ASSIGNMENT: Below are the records. Retype exactly the lines between the lines holding "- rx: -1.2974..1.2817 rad" and "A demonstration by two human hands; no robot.", inclusive.

SOURCE MATERIAL:
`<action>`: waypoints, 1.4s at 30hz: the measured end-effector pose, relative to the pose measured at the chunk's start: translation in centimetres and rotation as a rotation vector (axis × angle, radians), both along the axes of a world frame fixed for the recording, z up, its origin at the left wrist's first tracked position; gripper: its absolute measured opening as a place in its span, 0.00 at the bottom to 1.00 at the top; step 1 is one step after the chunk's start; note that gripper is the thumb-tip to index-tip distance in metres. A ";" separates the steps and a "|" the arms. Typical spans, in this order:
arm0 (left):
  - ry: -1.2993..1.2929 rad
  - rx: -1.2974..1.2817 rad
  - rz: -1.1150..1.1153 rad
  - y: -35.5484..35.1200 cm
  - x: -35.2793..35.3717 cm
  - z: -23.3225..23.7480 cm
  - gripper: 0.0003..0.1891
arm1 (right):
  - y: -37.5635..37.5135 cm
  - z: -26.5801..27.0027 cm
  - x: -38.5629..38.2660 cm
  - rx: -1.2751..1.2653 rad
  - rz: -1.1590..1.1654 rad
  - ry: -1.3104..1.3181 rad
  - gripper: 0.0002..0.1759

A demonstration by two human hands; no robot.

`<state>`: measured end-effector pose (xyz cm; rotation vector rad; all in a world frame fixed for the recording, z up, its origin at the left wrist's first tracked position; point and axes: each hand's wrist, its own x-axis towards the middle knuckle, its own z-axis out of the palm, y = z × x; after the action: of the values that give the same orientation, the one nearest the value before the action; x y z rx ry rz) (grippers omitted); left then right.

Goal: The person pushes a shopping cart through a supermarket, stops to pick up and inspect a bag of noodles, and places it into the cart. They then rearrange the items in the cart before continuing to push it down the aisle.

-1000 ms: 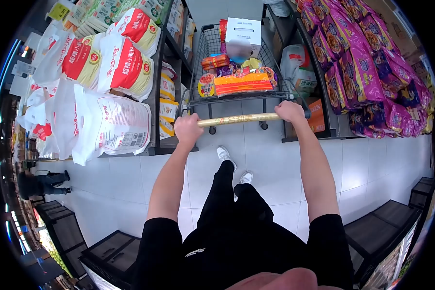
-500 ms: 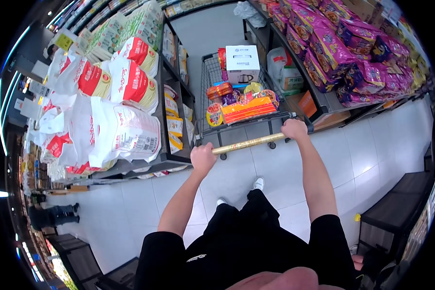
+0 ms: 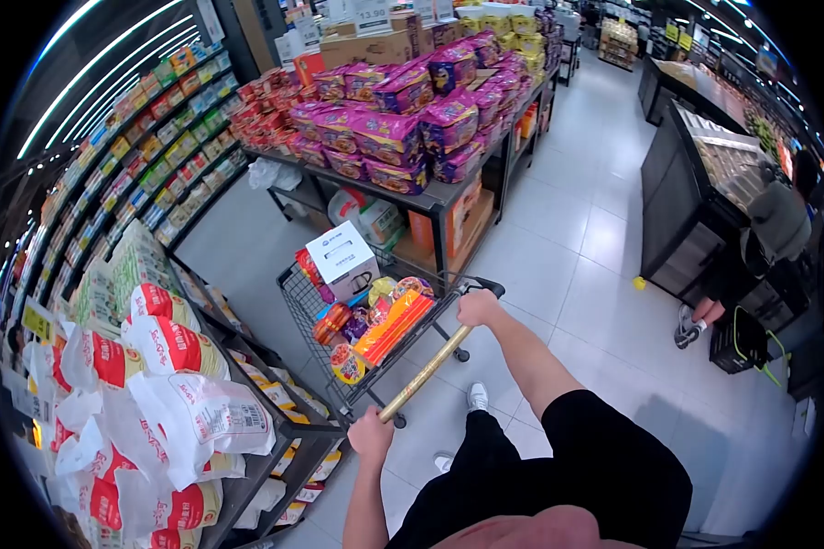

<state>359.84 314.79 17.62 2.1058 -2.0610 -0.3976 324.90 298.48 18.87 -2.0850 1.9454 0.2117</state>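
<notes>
Both my hands grip the yellow handle bar of a wire shopping cart. My left hand is closed round the near left end of the bar, beside the shelf of white bags. Toward its far right end, my right hand is wrapped round the same bar. Inside the cart lie a white box with a kettle picture, an orange packet, a round instant noodle cup and several other colourful packets.
White and red bags are heaped on a dark shelf at left. Purple noodle packs are stacked on a display ahead. At right, a person stands by a black basket and a produce stand.
My view has swung to the right, so the aisle and produce stand at right show. The cart now appears slanted and lower left. Both hands still hold its handle.
</notes>
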 end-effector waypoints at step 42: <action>-0.152 0.253 -0.559 22.0 -4.0 1.6 0.14 | 46.1 -3.3 -6.2 -0.185 -0.594 -0.131 0.17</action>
<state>355.83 336.84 19.26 1.6796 -2.8140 -0.6122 318.66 344.54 15.57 -1.4692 2.4613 -0.2299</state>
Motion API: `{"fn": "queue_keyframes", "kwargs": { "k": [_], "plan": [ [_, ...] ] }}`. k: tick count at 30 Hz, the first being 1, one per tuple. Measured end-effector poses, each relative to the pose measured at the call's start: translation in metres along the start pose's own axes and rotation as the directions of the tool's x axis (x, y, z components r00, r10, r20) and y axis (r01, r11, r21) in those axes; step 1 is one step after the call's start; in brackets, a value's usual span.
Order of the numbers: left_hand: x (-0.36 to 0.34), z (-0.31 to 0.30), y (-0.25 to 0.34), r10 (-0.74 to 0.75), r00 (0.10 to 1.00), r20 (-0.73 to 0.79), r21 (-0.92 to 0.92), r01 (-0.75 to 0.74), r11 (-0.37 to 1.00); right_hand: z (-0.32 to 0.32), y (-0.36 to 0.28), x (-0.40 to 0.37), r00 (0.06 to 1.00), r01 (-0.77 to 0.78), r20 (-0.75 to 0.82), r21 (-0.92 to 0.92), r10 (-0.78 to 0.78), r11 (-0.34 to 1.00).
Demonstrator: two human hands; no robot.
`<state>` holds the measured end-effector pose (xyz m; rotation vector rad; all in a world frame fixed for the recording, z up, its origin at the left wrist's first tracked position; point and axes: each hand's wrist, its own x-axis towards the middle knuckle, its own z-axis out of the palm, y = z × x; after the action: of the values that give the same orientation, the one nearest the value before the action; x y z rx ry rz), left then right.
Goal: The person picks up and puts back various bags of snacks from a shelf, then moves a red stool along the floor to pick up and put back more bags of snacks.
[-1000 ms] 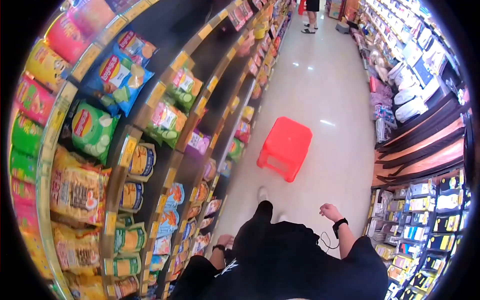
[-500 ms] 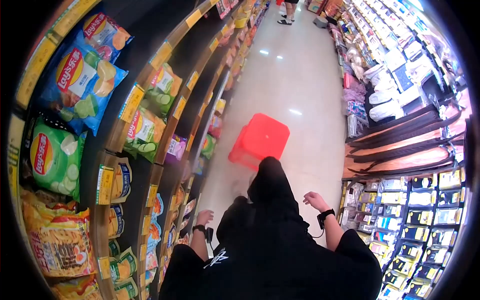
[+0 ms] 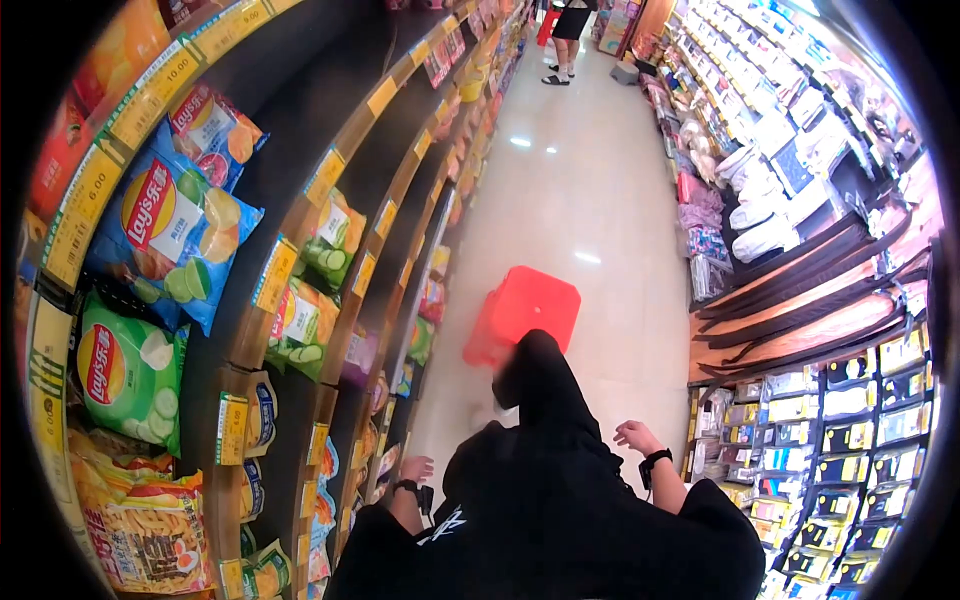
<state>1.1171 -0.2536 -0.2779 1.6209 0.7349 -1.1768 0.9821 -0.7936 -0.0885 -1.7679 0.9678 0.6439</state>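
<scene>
I stand in a shop aisle and look down at my black clothes. My left hand [image 3: 415,468] hangs at my side near the lower snack shelves, fingers loosely apart, holding nothing; a dark band sits on its wrist. My right hand [image 3: 634,436] is lifted a little over the floor, fingers loosely curled and empty, with a black watch on the wrist. A raised black trouser leg [image 3: 540,385] points toward a red plastic stool [image 3: 525,310] on the floor ahead and overlaps its near edge.
Shelves on the left hold crisp bags, a blue one [image 3: 175,225] and a green one [image 3: 125,370], with yellow price tags. Shelves on the right [image 3: 800,420] carry small boxed goods and packaged items. Another person [image 3: 568,30] stands far down the glossy aisle.
My leg swung forward over the stool's near edge. The view shifted along the shelves. Both hands stayed low and empty.
</scene>
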Motion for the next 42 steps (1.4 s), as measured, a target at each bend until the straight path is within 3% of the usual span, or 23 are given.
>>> {"fn": "queue_keyframes", "kwargs": {
  "k": [2, 8, 14, 18, 21, 25, 28, 30, 32, 35, 36, 40, 42],
  "plan": [
    [0.015, -0.002, -0.01, -0.043, 0.998, 0.05, -0.056, 0.046, 0.997, -0.006, -0.005, 0.01, 1.0, -0.017, 0.025, -0.055, 0.019, 0.998],
    [-0.025, 0.018, 0.009, -0.009, 0.999, -0.044, -0.035, 0.007, 0.999, -0.02, -0.016, 0.025, 0.997, -0.038, 0.063, -0.108, 0.045, 0.993],
    [-0.036, 0.023, -0.002, 0.026, 0.996, -0.086, -0.133, -0.037, 0.99, -0.02, -0.029, 0.05, 0.983, -0.087, 0.152, -0.122, 0.105, 0.989],
    [-0.041, 0.025, -0.01, -0.15, 0.983, -0.11, -0.226, 0.122, 0.966, -0.019, -0.05, 0.084, 0.976, -0.056, 0.205, -0.115, 0.079, 0.992],
    [-0.015, 0.021, -0.024, -0.219, 0.97, 0.108, -0.182, 0.236, 0.955, -0.033, -0.071, 0.103, 0.983, 0.026, 0.183, -0.062, -0.014, 0.998],
    [-0.001, 0.038, 0.043, -0.144, 0.989, 0.038, 0.073, 0.141, 0.987, -0.076, -0.075, 0.132, 0.994, 0.055, 0.091, -0.011, -0.054, 0.998],
    [0.019, 0.06, 0.112, 0.021, 0.999, -0.036, 0.198, -0.013, 0.98, -0.106, -0.06, 0.144, 0.995, 0.102, -0.009, 0.09, -0.101, 0.991],
    [0.033, 0.071, 0.155, 0.157, 0.984, -0.083, 0.27, -0.13, 0.954, -0.122, -0.043, 0.141, 1.0, -0.004, -0.016, 0.136, 0.006, 0.991],
    [0.048, 0.085, 0.207, 0.11, 0.992, -0.054, 0.141, -0.102, 0.985, -0.134, -0.025, 0.143, 0.997, -0.069, -0.017, 0.208, 0.074, 0.976],
    [0.034, 0.123, 0.285, 0.323, 0.944, -0.073, 0.24, -0.298, 0.924, -0.153, -0.008, 0.147, 0.993, -0.104, -0.021, 0.248, 0.112, 0.963],
    [0.04, 0.133, 0.299, 0.371, 0.927, -0.047, 0.172, -0.359, 0.917, -0.154, 0.0, 0.152, 0.992, -0.117, -0.008, 0.262, 0.124, 0.958],
    [0.045, 0.166, 0.33, 0.422, 0.906, 0.011, 0.329, -0.402, 0.854, -0.164, 0.028, 0.178, 0.993, -0.088, -0.047, 0.331, 0.11, 0.94],
    [0.04, 0.18, 0.333, 0.329, 0.942, 0.062, 0.358, -0.329, 0.874, -0.169, 0.019, 0.169, 0.992, -0.092, -0.047, 0.367, 0.118, 0.926]
  ]
}}
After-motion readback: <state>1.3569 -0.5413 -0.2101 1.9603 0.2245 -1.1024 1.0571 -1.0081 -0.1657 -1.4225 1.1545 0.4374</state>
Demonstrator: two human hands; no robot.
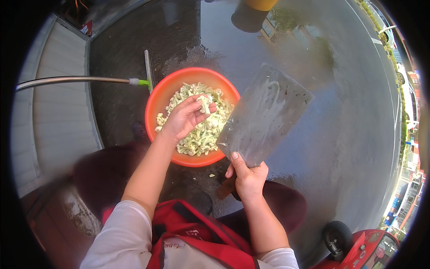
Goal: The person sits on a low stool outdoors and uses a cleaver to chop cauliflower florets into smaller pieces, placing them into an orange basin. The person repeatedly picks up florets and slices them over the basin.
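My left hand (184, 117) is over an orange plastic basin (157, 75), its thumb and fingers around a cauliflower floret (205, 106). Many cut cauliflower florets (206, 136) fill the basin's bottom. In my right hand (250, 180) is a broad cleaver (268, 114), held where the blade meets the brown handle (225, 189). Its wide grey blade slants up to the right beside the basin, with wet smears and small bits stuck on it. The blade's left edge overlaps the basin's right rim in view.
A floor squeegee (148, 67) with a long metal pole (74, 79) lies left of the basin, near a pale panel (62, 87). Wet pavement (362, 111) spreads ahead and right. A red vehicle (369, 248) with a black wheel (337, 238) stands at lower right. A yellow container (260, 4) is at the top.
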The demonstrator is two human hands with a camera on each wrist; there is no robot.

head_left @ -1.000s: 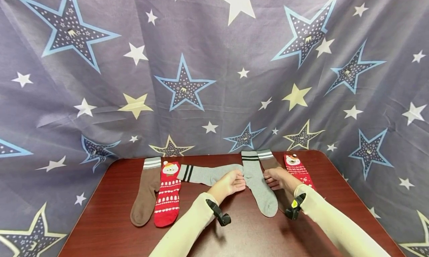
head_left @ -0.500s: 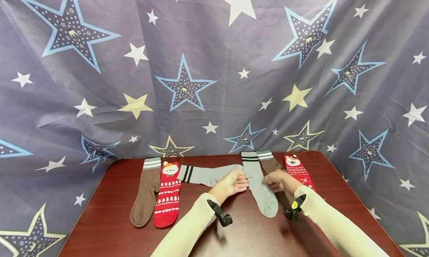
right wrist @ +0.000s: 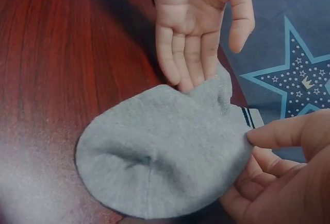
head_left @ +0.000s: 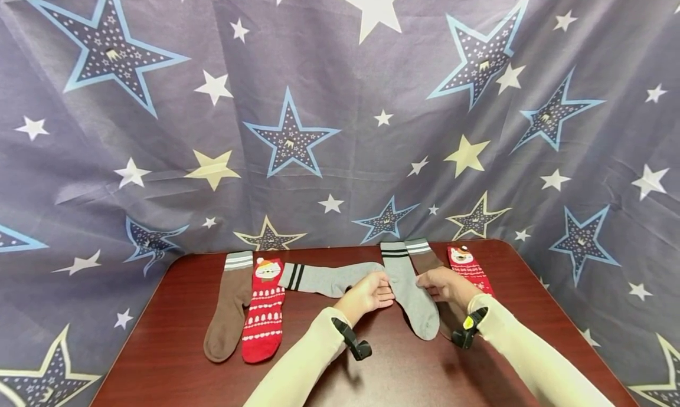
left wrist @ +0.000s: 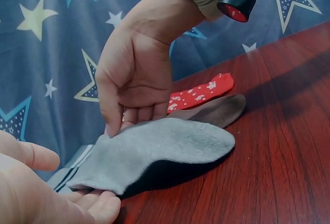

EXPECTED ANSWER:
  - rx: -1.2974..1.2817 rad
  - rz: -1.1150..1.1153 rad
  - y: -35.5484..35.1200 cm
  - x: -35.2793..35.3717 cm
  - z: -23.3225..23.7480 cm
  - gripper: 0.0003..0.1891
arm1 (right):
  - y: -37.5635..37.5135 cm
  - z: -26.5801..27.0027 cm
  - x: -38.5629..38.2660 cm
  - rx: -1.2751..1.2653 rad
  - rz: -1.1590..1.1654 rad
  - ry: -1.3104..1.3181 rad
  - gripper: 0.0002..0.1759

A demonstration by two human hands; no robot.

No more work is required for the exercise.